# What the task requires
Would you please output, word for word, the span of the listing below that opens on the line containing "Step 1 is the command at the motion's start" and closes on the line containing "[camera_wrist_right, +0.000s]"? Include both ends and nothing more.

# Dataset section
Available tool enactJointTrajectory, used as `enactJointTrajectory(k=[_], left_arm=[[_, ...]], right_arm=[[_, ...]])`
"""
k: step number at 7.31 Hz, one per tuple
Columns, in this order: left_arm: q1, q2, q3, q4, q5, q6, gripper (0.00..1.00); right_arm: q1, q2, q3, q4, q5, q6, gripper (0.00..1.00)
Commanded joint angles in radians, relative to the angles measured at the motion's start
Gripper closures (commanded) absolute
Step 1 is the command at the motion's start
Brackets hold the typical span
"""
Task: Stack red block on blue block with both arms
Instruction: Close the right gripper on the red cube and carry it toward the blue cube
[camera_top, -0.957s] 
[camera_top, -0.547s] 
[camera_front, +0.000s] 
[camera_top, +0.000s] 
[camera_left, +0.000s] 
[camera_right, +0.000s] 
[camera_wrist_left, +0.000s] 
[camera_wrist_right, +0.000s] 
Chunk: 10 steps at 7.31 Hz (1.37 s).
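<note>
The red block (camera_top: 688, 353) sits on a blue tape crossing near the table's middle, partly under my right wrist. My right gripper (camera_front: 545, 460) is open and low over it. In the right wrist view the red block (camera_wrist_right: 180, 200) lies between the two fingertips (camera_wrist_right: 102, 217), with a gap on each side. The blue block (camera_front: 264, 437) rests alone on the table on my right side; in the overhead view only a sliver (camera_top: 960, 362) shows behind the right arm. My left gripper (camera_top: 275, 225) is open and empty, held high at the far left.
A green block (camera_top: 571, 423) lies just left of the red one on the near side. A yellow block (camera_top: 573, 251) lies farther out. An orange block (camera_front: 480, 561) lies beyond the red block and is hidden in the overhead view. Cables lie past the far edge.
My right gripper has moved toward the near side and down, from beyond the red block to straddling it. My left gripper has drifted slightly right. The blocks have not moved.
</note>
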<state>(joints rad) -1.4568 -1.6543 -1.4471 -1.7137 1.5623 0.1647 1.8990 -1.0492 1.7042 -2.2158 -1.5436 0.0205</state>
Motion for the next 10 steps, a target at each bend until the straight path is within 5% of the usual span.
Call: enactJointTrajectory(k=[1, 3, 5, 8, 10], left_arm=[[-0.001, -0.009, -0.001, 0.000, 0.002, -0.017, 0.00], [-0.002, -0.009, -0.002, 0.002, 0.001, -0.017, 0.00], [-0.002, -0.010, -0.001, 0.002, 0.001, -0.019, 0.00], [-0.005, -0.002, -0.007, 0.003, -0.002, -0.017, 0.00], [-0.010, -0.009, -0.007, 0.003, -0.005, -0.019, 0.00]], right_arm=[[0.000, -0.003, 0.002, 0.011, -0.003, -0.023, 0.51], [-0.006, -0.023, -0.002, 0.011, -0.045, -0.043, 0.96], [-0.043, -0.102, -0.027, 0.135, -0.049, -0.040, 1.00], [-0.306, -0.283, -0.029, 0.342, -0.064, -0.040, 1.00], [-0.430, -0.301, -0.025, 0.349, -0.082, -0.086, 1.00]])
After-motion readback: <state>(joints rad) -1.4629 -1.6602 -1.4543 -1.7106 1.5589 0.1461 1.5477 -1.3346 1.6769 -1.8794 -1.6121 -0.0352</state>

# Your response
Step 1 is the command at the motion's start
Brackets hold the typical span
"""
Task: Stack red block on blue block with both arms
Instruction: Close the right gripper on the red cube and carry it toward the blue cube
[camera_top, -0.957s] 
[camera_top, -0.547s] 
[camera_front, +0.000s] 
[camera_top, +0.000s] 
[camera_left, +0.000s] 
[camera_right, +0.000s] 
[camera_wrist_left, +0.000s] 
[camera_wrist_right, +0.000s] 

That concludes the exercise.